● **WHAT YOU NEED TO DO**
With the exception of the pictures, write out the data below precisely.

● **DATA FOR PROCESSING**
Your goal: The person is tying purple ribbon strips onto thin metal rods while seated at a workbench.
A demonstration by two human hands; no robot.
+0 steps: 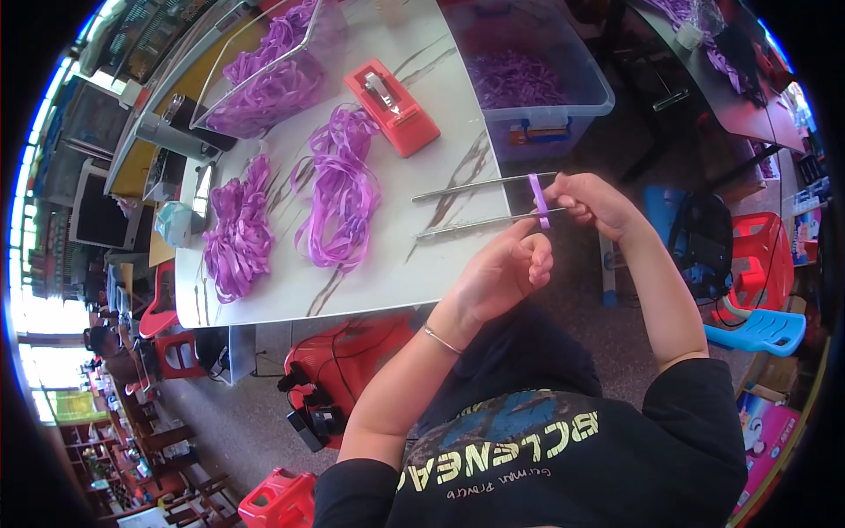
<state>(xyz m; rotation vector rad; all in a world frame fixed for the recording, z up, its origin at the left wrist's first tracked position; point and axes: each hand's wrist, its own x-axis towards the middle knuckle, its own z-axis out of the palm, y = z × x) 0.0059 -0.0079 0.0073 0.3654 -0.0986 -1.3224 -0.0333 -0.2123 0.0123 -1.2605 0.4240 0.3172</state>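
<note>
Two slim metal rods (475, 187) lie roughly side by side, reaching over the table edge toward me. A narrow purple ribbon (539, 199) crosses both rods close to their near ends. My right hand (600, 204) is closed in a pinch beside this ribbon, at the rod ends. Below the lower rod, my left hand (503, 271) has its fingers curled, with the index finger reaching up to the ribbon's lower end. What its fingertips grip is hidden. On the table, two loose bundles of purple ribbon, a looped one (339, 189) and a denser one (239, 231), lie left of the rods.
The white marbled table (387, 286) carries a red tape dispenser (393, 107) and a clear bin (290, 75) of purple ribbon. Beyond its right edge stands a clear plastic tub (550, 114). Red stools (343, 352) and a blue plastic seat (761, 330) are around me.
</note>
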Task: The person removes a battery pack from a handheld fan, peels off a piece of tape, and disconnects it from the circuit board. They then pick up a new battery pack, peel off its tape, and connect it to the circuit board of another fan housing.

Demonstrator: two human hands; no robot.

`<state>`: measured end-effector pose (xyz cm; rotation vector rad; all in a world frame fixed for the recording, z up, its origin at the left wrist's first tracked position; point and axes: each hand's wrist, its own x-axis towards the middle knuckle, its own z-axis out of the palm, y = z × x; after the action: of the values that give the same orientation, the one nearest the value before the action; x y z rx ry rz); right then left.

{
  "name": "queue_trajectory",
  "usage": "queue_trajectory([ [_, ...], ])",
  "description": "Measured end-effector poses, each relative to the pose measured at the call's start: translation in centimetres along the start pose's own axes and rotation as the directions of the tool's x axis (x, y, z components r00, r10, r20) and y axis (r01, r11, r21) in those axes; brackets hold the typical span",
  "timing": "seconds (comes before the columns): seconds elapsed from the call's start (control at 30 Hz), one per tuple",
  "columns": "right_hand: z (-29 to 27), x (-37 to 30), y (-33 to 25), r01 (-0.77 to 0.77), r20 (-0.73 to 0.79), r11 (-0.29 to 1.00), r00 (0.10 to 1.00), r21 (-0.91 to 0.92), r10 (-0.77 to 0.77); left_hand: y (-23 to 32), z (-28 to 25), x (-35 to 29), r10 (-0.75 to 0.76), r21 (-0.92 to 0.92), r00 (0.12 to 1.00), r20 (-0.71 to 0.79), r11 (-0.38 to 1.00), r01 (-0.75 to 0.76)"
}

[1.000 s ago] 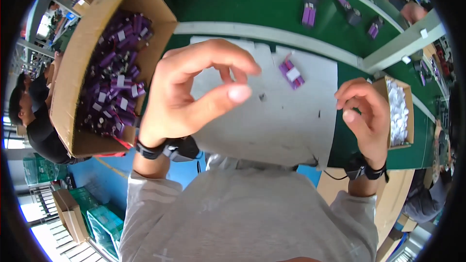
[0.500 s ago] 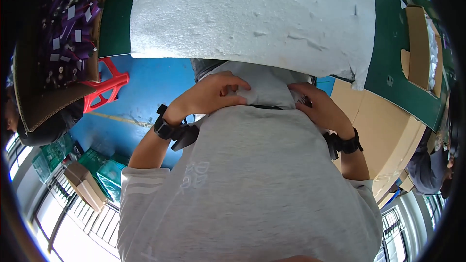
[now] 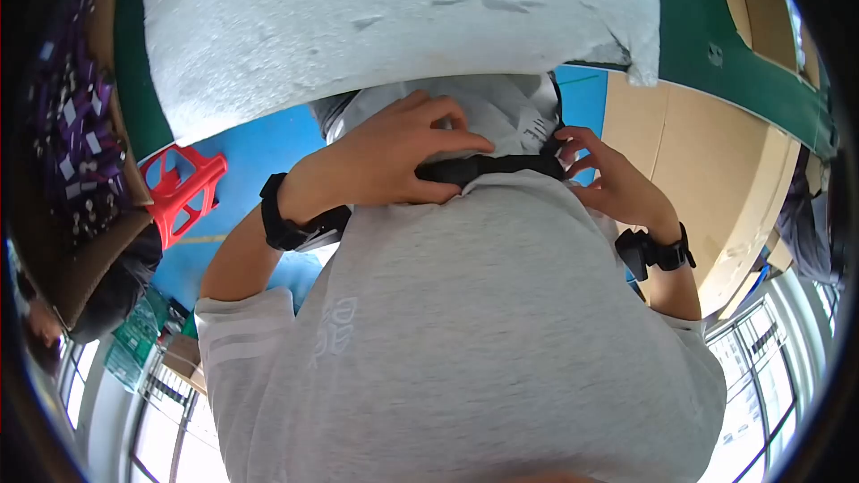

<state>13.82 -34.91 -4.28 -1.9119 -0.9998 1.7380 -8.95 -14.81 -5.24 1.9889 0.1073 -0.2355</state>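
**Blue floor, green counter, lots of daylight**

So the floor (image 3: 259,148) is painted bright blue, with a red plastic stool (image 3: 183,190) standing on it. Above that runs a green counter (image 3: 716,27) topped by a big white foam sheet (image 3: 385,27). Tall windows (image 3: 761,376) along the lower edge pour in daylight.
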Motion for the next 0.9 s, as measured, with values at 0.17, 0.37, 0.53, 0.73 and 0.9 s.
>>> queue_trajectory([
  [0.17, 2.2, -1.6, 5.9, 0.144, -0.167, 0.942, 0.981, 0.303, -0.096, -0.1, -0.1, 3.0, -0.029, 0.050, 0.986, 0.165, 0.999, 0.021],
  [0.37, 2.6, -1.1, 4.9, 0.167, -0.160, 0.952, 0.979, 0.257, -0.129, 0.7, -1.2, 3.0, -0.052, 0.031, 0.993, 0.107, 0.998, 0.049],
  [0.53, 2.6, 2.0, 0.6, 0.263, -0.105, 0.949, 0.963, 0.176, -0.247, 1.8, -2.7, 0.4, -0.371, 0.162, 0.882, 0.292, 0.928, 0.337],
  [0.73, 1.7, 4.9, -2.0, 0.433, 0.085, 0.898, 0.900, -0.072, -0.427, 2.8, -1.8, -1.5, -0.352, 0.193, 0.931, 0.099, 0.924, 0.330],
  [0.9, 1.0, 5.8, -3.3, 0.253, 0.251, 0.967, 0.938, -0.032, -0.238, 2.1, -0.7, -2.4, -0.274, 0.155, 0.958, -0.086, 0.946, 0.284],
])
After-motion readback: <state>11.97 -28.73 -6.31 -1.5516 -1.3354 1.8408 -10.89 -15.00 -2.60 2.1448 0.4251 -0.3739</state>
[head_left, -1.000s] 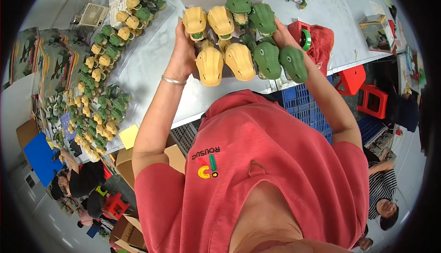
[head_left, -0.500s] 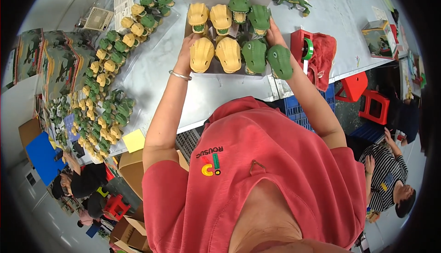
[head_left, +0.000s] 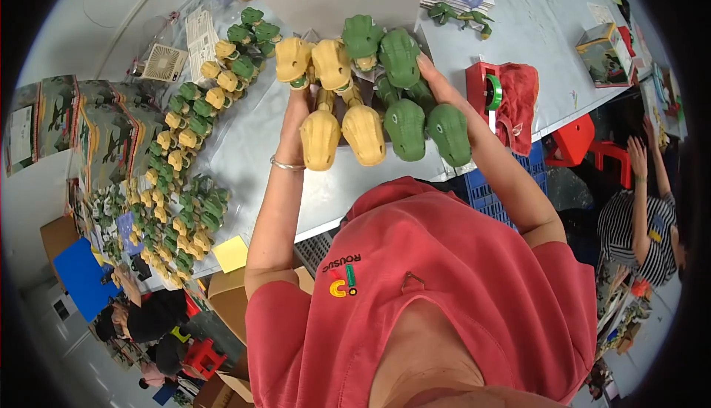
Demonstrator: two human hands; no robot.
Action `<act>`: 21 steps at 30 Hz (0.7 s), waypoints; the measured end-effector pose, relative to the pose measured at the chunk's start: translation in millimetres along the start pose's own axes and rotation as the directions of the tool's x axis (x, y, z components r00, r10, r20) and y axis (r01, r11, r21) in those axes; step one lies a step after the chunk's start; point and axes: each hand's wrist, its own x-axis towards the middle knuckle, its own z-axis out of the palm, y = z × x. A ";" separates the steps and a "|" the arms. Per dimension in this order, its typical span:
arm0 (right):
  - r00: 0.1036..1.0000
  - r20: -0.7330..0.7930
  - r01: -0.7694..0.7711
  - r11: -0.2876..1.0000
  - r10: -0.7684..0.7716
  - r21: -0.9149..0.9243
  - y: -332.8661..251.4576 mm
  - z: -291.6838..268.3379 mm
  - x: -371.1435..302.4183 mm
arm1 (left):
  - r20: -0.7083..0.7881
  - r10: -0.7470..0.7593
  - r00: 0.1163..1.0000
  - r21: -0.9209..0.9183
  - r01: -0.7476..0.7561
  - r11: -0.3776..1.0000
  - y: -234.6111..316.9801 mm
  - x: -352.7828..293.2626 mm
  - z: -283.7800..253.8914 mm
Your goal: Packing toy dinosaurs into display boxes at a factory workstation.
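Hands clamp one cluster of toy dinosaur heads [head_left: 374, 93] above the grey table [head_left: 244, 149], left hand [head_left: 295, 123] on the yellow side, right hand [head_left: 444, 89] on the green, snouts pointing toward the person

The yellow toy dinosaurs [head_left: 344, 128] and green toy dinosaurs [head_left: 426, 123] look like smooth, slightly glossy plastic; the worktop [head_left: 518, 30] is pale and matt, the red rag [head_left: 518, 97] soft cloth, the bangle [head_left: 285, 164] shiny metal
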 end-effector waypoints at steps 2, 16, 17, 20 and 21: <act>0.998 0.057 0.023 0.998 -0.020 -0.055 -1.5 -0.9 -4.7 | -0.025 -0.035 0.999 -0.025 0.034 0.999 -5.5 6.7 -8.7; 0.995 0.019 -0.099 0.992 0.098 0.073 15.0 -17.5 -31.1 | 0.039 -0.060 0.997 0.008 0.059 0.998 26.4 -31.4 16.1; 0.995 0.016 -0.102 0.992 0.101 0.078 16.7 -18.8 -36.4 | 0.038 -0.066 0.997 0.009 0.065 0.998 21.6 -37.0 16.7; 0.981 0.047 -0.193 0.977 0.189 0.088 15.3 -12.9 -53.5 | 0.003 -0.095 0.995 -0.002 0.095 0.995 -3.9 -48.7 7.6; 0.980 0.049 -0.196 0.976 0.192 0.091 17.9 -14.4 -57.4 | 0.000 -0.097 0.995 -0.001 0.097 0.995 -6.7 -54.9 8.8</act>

● **ANSWER TO THIS TASK**
Your goal: The person is tying purple ribbon strips onto thin metal rods while seated at a workbench.
A demonstration by two human hands; no robot.
+0 steps: 
<state>(xyz m; rotation vector rad; all in a world frame fixed for the recording, z up, its origin at the left wrist's first tracked position; point and axes: each hand's wrist, its own x-axis towards the middle knuckle, its own z-axis out of the palm, y = z × x) 0.0059 -0.0079 0.0073 0.3654 -0.0986 -1.3224 -0.0333 -0.2123 0.0123 -1.2605 0.4240 0.3172</state>
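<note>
Two slim metal rods (475, 187) lie roughly side by side, reaching over the table edge toward me. A narrow purple ribbon (539, 199) crosses both rods close to their near ends. My right hand (600, 204) is closed in a pinch beside this ribbon, at the rod ends. Below the lower rod, my left hand (503, 271) has its fingers curled, with the index finger reaching up to the ribbon's lower end. What its fingertips grip is hidden. On the table, two loose bundles of purple ribbon, a looped one (339, 189) and a denser one (239, 231), lie left of the rods.
The white marbled table (387, 286) carries a red tape dispenser (393, 107) and a clear bin (290, 75) of purple ribbon. Beyond its right edge stands a clear plastic tub (550, 114). Red stools (343, 352) and a blue plastic seat (761, 330) are around me.
</note>
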Task: The person removes a battery pack from a handheld fan, peels off a piece of tape, and disconnects it from the circuit board. They then pick up a new battery pack, peel off its tape, and connect it to the circuit board of another fan housing.

Demonstrator: two human hands; no robot.

`<state>`: measured end-effector pose (xyz cm; rotation vector rad; all in a world frame fixed for the recording, z up, its origin at the left wrist's first tracked position; point and axes: each hand's wrist, its own x-axis towards the middle knuckle, its own z-axis out of the palm, y = z × x; after the action: of the values that give the same orientation, the one nearest the value before the action; x y z rx ry rz); right then left.

{
  "name": "queue_trajectory",
  "usage": "queue_trajectory([ [_, ...], ])",
  "description": "Measured end-effector poses, each relative to the pose measured at the call's start: translation in centimetres along the start pose's own axes and rotation as the directions of the tool's x axis (x, y, z components r00, r10, r20) and y axis (r01, r11, r21) in those axes; brackets hold the typical span",
  "timing": "seconds (comes before the columns): seconds elapsed from the call's start (control at 30 Hz), one per tuple",
  "columns": "right_hand: z (-29 to 27), x (-37 to 30), y (-33 to 25), r01 (-0.77 to 0.77), r20 (-0.73 to 0.79), r11 (-0.29 to 1.00), r00 (0.10 to 1.00), r21 (-0.91 to 0.92), r10 (-0.77 to 0.77); left_hand: y (-23 to 32), z (-28 to 25), x (-35 to 29), r10 (-0.75 to 0.76), r21 (-0.92 to 0.92), r00 (0.12 to 1.00), r20 (-0.71 to 0.79), r11 (-0.38 to 1.00), r01 (-0.75 to 0.76)"
}

[1.000 s ago] 
[0.500 s ago] 
[now] 

<state>13.82 -34.91 -4.28 -1.9119 -0.9998 1.7380 -8.95 -14.81 -5.24 1.9889 0.1073 -0.2355</state>
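**Blue floor, green counter, lots of daylight**

So the floor (image 3: 259,148) is painted bright blue, with a red plastic stool (image 3: 183,190) standing on it. Above that runs a green counter (image 3: 716,27) topped by a big white foam sheet (image 3: 385,27). Tall windows (image 3: 761,376) along the lower edge pour in daylight.
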Motion for the next 0.9 s, as measured, with values at 0.17, 0.37, 0.53, 0.73 and 0.9 s.
>>> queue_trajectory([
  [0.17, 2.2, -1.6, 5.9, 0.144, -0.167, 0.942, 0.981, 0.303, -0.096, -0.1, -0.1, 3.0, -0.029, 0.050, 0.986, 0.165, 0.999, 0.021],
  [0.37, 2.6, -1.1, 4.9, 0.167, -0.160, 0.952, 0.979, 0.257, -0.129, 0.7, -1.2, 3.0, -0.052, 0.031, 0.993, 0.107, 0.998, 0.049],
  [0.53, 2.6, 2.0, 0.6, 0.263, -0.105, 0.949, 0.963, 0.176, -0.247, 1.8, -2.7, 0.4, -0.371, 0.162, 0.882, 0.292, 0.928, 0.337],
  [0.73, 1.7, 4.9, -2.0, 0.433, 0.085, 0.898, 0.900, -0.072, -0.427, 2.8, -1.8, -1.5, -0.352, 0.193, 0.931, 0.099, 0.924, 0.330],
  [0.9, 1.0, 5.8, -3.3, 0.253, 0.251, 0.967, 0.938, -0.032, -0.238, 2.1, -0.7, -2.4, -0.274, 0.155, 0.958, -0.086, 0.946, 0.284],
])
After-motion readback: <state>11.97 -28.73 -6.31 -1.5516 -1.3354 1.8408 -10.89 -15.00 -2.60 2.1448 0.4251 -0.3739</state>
[head_left, -1.000s] 
[head_left, -0.500s] 
[head_left, +0.000s] 
Demonstrator: two human hands; no robot.
Action `<act>`: 21 steps at 30 Hz (0.7 s), waypoints; the measured end-effector pose, relative to the pose measured at the chunk's start: translation in millimetres along the start pose's own axes and rotation as the directions of the tool's x axis (x, y, z components r00, r10, r20) and y axis (r01, r11, r21) in those axes; step one lies a step after the chunk's start; point and axes: each hand's wrist, its own x-axis towards the middle knuckle, its own z-axis out of the palm, y = z × x. A ";" separates the steps and a "|" the arms. Per dimension in this order, its typical span:
arm0 (right):
  - r00: 0.1036..1.0000
  - r20: -0.7330..0.7930
  - r01: -0.7694..0.7711
  - r11: -0.2876..1.0000
  - r10: -0.7684..0.7716
  - r21: -0.9149..0.9243
  - y: -332.8661..251.4576 mm
  - z: -291.6838..268.3379 mm
  - x: -371.1435..302.4183 mm
arm1 (left):
  - r20: -0.7083..0.7881
  - r10: -0.7470..0.7593
  - r00: 0.1163..1.0000
  - r21: -0.9209..0.9183
  - r01: -0.7476..0.7561
  - r11: -0.3776..1.0000
  - y: -234.6111..316.9801 mm
  - x: -352.7828..293.2626 mm
  - z: -283.7800..253.8914 mm
Your goal: Packing toy dinosaurs into display boxes at a factory workstation.
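Hands clamp one cluster of toy dinosaur heads [head_left: 374, 93] above the grey table [head_left: 244, 149], left hand [head_left: 295, 123] on the yellow side, right hand [head_left: 444, 89] on the green, snouts pointing toward the person

The yellow toy dinosaurs [head_left: 344, 128] and green toy dinosaurs [head_left: 426, 123] look like smooth, slightly glossy plastic; the worktop [head_left: 518, 30] is pale and matt, the red rag [head_left: 518, 97] soft cloth, the bangle [head_left: 285, 164] shiny metal
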 end-effector waypoints at steps 2, 16, 17, 20 and 21: <act>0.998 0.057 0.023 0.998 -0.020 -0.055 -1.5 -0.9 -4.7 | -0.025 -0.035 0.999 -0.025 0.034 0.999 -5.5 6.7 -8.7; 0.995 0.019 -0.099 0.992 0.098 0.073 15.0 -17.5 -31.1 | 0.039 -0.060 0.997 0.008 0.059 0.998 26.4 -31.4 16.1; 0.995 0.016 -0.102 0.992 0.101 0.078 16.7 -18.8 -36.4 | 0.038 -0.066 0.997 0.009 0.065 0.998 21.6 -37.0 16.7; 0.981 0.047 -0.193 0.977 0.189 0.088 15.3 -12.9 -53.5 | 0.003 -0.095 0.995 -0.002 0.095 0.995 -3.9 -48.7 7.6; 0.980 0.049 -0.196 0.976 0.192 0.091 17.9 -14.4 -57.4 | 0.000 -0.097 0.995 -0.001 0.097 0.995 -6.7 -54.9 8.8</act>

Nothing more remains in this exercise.